### [What to work on]
A word-for-word transcription of the data below is required.

------ Information shown ------

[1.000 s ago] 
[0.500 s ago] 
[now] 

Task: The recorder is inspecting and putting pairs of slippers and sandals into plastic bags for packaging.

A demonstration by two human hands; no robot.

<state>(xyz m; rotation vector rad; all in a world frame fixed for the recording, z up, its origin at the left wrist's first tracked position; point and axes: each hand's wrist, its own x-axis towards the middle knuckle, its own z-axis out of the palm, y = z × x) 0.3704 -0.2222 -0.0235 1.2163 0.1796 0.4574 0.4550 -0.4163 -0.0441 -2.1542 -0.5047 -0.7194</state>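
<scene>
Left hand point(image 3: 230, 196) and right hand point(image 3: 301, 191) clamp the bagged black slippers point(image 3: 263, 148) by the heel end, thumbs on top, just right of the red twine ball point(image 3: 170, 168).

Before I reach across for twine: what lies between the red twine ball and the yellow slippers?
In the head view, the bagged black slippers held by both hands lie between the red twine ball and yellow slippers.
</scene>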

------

### [Written answer]
[1.000 s ago] 
[0.500 s ago] 
[now] 

Task: The recorder is inspecting and putting pairs of slippers and sandals into plastic bags for packaging.

A demonstration by two human hands; no robot.

<state>(xyz m; rotation vector rad; all in a world frame fixed for the recording, z up, its origin at the left wrist's first tracked position; point and axes: each hand's wrist, its own x-axis towards the middle knuckle, its own z-axis out of the palm, y = z × x) 0.3704 -0.2222 -0.0235 1.2163 0.1796 0.4574 0.4550 -0.4163 -0.0441 -2.1542 -0.5047 -0.7194</state>
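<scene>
Left hand point(image 3: 230, 196) and right hand point(image 3: 301, 191) clamp the bagged black slippers point(image 3: 263, 148) by the heel end, thumbs on top, just right of the red twine ball point(image 3: 170, 168).

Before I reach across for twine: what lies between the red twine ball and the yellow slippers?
In the head view, the bagged black slippers held by both hands lie between the red twine ball and yellow slippers.
</scene>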

The output above is complete.